IBC occurs in approximately 2% of all breast cancers in the U.S.,9 in Egypt it occurs in approximately 10% of all breast cancers, and exhibits a much more aggressive clinical course, and occurs with a younger age of onset.10 The very grave signs of IBC found in patients from Egypt might be correlated with molecular factors. We reported that the RhoC expression level and the number of tumor emboli were significantly higher in IBC tumors from Egyptian patients than in IBC tumors from U.S. patients.11 However, it is not clear if RhoC overexpression and high numbers of tumor emboli occur exclusively among IBC tumors or if they are characteristics common to all breast cancers found in Egyptian patients. Therefore, in this study we examined whether the molecular characteristics (namely, RhoC over-expression and higher number of tumor emboli) are present in all Egyptian breast cancers or only in IBC tumors.

2. Materials and methods

2.1. Selection of IBC cases

IBC subjects included in this study were 48 patients newly diagnosed based on clinical criteria of redness, edema, and peau d’orange during the period of September 2005–December 2006 at the National Cancer Institute of Cairo University (NCI-Cairo) (41 patients) and Tanta Cancer Center in Tanta, Egypt (7 patients). The IBC patients were recruited through our clinical pilot study designed to investigate the frequency of IBC in Egypt (unpublished data). This study was a collaboration between the National Cancer Institute (NCI), Bethesda, and NCI-Cairo. Tissue specimens obtained for this study were from biopsies or mastectomies of IBC patients. Two of the authors (SE and CGK) in Egypt and the U.S independently confirmed the histopathology. Histopathologic types included invasive ductal carcinoma (43 patients, 90%), infiltrative lobular carcinoma (2 patients, 4%), and mixed ductal and lobular carcinoma (3 patients, 6%).

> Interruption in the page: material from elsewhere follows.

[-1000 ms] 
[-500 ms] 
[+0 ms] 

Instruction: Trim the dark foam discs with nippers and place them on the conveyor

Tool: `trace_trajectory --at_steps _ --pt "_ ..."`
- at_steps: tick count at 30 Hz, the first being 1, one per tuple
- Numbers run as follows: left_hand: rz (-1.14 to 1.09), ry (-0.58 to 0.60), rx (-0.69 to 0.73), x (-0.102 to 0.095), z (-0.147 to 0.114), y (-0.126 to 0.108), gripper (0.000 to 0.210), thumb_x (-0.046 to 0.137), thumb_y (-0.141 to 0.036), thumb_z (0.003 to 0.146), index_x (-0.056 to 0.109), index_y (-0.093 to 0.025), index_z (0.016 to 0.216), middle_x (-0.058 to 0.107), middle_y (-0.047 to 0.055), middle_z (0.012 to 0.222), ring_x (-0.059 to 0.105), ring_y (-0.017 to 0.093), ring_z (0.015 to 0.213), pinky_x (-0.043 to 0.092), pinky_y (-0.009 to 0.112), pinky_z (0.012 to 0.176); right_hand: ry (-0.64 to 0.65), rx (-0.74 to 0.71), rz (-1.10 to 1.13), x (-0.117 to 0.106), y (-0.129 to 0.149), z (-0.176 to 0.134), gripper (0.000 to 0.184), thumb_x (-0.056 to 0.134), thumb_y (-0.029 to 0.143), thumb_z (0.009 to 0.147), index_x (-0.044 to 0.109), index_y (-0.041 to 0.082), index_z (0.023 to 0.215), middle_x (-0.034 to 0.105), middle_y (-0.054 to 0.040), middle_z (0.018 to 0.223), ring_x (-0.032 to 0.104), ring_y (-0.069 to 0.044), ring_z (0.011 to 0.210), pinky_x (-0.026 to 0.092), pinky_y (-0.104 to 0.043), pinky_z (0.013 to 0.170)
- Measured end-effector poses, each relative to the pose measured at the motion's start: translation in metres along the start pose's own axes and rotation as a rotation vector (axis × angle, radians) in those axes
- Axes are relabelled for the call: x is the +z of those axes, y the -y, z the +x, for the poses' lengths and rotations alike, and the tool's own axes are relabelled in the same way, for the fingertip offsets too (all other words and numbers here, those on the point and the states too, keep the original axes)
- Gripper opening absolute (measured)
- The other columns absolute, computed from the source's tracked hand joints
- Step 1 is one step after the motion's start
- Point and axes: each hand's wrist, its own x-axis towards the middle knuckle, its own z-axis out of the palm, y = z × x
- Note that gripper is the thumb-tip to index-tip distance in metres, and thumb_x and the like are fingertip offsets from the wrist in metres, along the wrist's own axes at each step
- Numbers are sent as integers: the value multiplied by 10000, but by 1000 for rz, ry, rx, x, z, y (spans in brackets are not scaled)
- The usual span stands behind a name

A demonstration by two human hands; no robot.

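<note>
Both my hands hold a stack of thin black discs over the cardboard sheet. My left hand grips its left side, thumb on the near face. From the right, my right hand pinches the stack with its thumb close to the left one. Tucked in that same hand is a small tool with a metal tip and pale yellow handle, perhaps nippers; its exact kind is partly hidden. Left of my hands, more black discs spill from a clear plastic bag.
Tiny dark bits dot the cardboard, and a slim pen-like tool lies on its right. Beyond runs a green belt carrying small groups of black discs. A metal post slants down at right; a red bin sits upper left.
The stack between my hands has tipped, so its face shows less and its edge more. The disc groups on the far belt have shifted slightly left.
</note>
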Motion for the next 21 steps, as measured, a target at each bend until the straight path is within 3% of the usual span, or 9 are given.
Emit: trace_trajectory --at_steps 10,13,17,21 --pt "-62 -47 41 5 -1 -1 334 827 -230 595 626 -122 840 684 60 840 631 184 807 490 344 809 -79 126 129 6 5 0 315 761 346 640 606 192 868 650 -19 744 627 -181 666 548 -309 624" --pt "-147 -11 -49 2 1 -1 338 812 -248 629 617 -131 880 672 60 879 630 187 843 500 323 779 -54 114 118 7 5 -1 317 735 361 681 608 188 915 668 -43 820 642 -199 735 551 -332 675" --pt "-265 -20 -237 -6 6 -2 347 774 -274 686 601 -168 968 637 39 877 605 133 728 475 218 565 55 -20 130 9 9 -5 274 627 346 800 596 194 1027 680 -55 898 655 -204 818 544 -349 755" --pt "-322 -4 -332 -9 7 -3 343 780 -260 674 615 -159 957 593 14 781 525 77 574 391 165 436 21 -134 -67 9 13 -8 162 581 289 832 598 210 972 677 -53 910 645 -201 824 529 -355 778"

2.2. Selection of non-IBC patients

We followed a thorough review of the medical records and pathology reports to ensure getting a representative sample of non-IBC patients whose biopsies contained skin to specifically examine for the presence of dermal lymphatics in this group. The 64 non-IBC patients were all the non-IBC patients who fulfilled the inclusion criteria of tumors 5 cm or larger (T3) stage II or III tumors (with no distant metastasis or M0). These criteria were determined before beginning the study and before reviewing the pathology reports or finding the paraffin blocks, so in the process of selection, there was no other source of bias introduced at all. We decided on the criteria that would allow us to answer the scientific question of whether there are significant differences between IBC and non-IBC with regards to the variables studied and included all of the patents who fulfilled these criteria. This is the major unresolved problem in this field, namely how to truly distinguish by histological or molecular features between true rapidly progressing IBC and indolent and neglected locally advanced cancers. This paper is the first one to make a major contribution to proposing some real and objective differences, besides the time course of the development of symptoms, which is of course a crucial element of the clinical history, but unfortunately, it is seldom adequately documented.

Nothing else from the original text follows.